Several times in my life, I have mentioned to friends things that have happened in my past. I don’t know why. Sometimes it’s as easy as ordering a pizza and other times it feels like trying to break out of a maximum security prison el chapo style. When I do tell the details of my scars, I don’t know why, but somehow I always tell the stories in a very matter-of-fact, blunt way. As if I am answering a deposition about the facts of my life. I think, because of this, and, like Yetti, my ability to have my ambition shine through, many times I don’t communicate these experiences well. One thing I’m very good at though, is regretting revealing my truth. I fear that I have scared someone away or just gave them the heads up that they should run pretty soon. When anything negative happens in the relationship in the future, be it a friendship or otherwise, I think I had said too much. I clamp up and my vulnerability is gone. I harden.
Another excerpt:
“[O]ur pieces are beautiful, and defining, and multidimensional, and interestingly jarring. So we may come with a warning sticker. It may be a little difficult to peel our layers. But with each layer you reveal, you’ll experience the rarest form of love known to mankind. You’ll experience a love we’ve fought hard to find and give…I’m secretive out of self-preservation, and have a mouth on me that’s trained to destroy out of protection… and sometimes out of spite. I’m typically an annoyingly happy person, but when I have my down days, they’re bad. They’re ugly. I perform a balancing act between my ambition and my sanity daily, and more times than not, my ambition will win. I’m petrified of the dark. Not because I was trained to sleep with a nightlight, but because someone else was trained to not take “no” for an answer.”
Yetti, thank you for this. The one thing I do know, is that when I love, I love hard. It may take me a while to get there. To trust. I may not always believe. But when I allow myself to trust and decide that a relationship is worth holding onto, I am that person you want on your side. I am the one who listens. Who understands. Who wants to heal your wounds before they turn into scars. Who only judges enough to give you the advice that you need and keep you in line. Who means it when I say that no favor is too big and no story is too long. Sure, I’ve been trampled on when I’ve loved too hard. Yes, This creates more layers.
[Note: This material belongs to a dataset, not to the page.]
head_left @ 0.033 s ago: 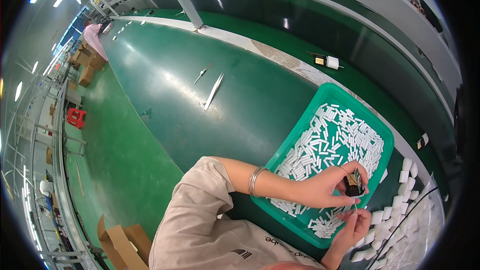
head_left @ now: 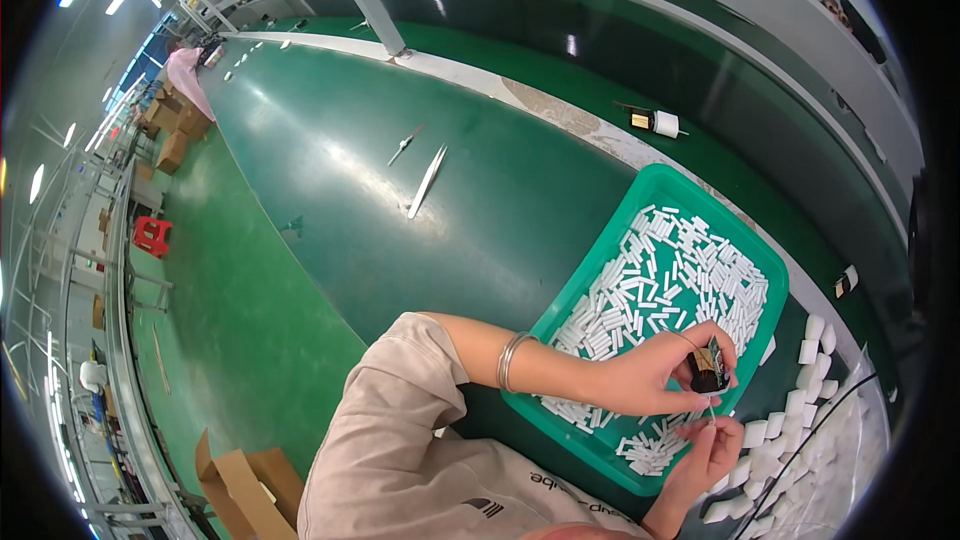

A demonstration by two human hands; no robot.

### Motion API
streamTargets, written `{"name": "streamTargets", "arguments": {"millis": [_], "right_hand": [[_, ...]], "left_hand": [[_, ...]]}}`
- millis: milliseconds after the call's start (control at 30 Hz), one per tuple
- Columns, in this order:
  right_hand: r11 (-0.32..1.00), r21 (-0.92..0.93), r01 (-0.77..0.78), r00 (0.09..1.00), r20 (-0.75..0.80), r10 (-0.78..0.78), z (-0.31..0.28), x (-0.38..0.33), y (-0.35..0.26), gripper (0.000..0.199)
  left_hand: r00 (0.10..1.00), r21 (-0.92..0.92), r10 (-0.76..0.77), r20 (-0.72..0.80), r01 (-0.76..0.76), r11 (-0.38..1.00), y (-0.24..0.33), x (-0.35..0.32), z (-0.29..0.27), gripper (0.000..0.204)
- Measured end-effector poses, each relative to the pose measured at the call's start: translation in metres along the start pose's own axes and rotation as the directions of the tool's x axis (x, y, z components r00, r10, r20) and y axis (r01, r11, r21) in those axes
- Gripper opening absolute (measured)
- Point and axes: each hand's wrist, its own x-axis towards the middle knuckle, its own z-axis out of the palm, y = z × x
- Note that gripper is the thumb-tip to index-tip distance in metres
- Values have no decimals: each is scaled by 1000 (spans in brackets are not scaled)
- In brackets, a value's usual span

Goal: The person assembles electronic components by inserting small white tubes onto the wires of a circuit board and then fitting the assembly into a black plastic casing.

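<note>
My left hand [head_left: 650, 376] reaches over a green tray [head_left: 655, 180] and grips a small black electronic assembly [head_left: 708, 370] with a circuit board and thin wires. Just below it, my right hand [head_left: 708, 452] is closed, thumb and finger pinching a thin pale piece [head_left: 712, 412] at the assembly's lower end. Whether that piece is a wire or a small tube is too fine to tell. Many small white tubes [head_left: 610, 310] lie loose in the tray beneath both hands.
White plastic caps [head_left: 795, 405] are heaped right of the tray, beside a clear bag and a black cable. Tweezers [head_left: 428, 182] and a small slim tool [head_left: 405, 145] lie on the green bench. Another assembly with a white cap [head_left: 655, 123] sits beyond the ledge. Cardboard box [head_left: 250, 485] at lower left.
</note>
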Motion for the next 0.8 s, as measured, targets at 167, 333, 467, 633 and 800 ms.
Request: {"name": "streamTargets", "arguments": {"millis": [167, 333, 467, 633, 800], "right_hand": [[999, -42, -4, 1000, 27, 5, -3, -2, 3, 9], [999, -30, -11, 999, -45, 10, -5, -4, 4, 8], [964, -205, 167, 984, -23, -175, -10, -3, 3, 7], [907, -374, 196, 981, 63, -186, -15, 6, -6, 12], [728, -483, 486, 874, 284, -395, -15, 15, -8, 18]], "left_hand": [[1000, 38, 7, 13, -8, 999, -1, -4, -1, 35], [996, 212, -15, 90, -4, 977, -4, 1, -2, 35], [994, 420, 50, 95, -86, 903, -14, 1, -7, 33], [994, 462, -63, 93, 13, 887, -9, 9, -8, 31], [990, 491, -127, 55, 83, 867, -10, 6, -8, 33]]}}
At a certain point, you have to stop believing you can heal scars. You can heal wounds, the scars remain. I have punished the innocent for the crimes of the guilty. I have acted out in fear of finding someone who will keep me safe. This self-preservation though, is just that. I am preserving all parts of me and my complexities are a part of me. My imperfections, my scars, my memories, are a part of me.
From those of us who have been conditioned to believe we are unlovable, a sincere thank you to those out there who know that our complexities are a gift and use this knowledge to give us the gift of love.